In some cases you may need to start multiple Connector 4 instances on one server (e.g., several instances of the SharePoint connector to crawl different site collections). Administrators may want to configure the GSA to mitigate excessive load on content servers and prioritize crawling for one of the connectors.
The goal is to configure host load so the content is actively crawled by one or a set of the connectors.
The GSA uses the host load feature to control load on content servers that need to be configured in a specific way to balance the load.
The idea is to split the host load between connectors and add the sum of the host load for the IP address of the connector host server.
You have three connectors to crawl SharePoint, Filesystem, and Database content from one connector host.

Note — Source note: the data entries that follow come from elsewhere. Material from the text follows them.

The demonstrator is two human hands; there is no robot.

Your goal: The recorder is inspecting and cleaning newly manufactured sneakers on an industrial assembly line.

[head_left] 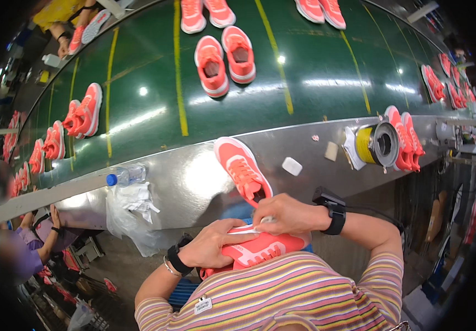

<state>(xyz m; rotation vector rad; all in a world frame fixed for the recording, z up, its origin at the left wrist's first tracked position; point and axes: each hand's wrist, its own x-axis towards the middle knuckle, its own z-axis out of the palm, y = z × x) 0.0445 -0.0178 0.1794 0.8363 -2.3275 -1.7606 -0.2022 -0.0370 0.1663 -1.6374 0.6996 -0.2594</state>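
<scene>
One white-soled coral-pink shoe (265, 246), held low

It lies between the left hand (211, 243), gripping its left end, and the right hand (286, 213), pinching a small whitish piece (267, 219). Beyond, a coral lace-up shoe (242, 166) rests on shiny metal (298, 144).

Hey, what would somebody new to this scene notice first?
Probably the paired coral shoes, bright against the green belt across the top. Next, low in the middle, the shoe gripped by the left hand, the right hand pinching a small pale piece beside it. Then the yellow and silver tin on the metal ledge, at right.
</scene>
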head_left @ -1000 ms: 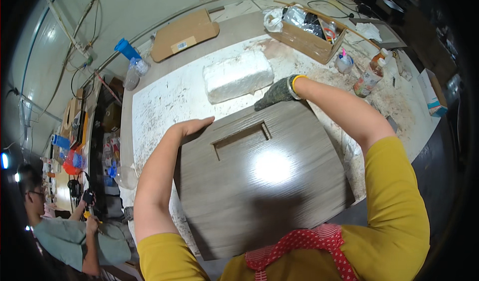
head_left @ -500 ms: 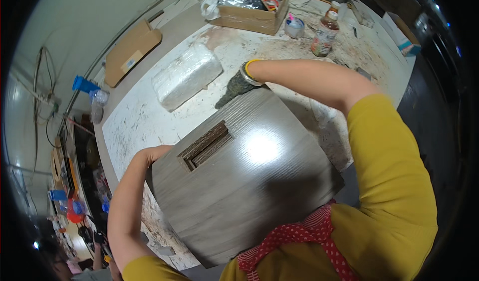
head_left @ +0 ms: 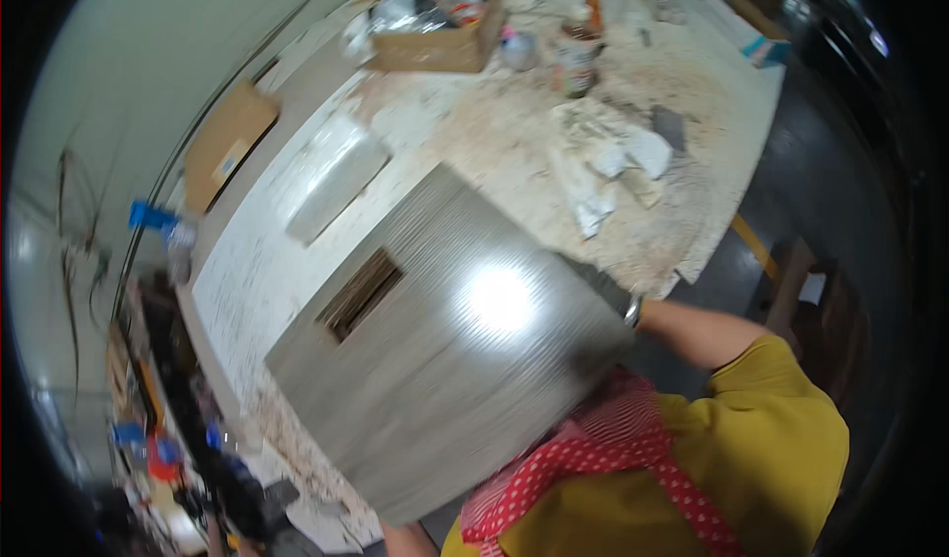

Connectors are configured to run on different ports:
You want to prioritize SharePoint connector crawling.
Let's assume that connector host name resolves to
18.104.22.168 and you want to allow four concurrent connections on the SharePoint connector, but limit the Filesystem and Database connectors to only to one concurrent connection.
To configure the GSA as described, perform the following steps in the Admin Console:
- Open the Content Sources > Web Crawl > Host Load Schedule page
- Set host load 4.0 for SharePoint
- Set host load 1.0 for Filesystem
- Set host load 1.0 for Database
- Set host load 6.0 (4 + 1 + 1) for
In general, the IP host load should be the SUM of all individually configured host loads.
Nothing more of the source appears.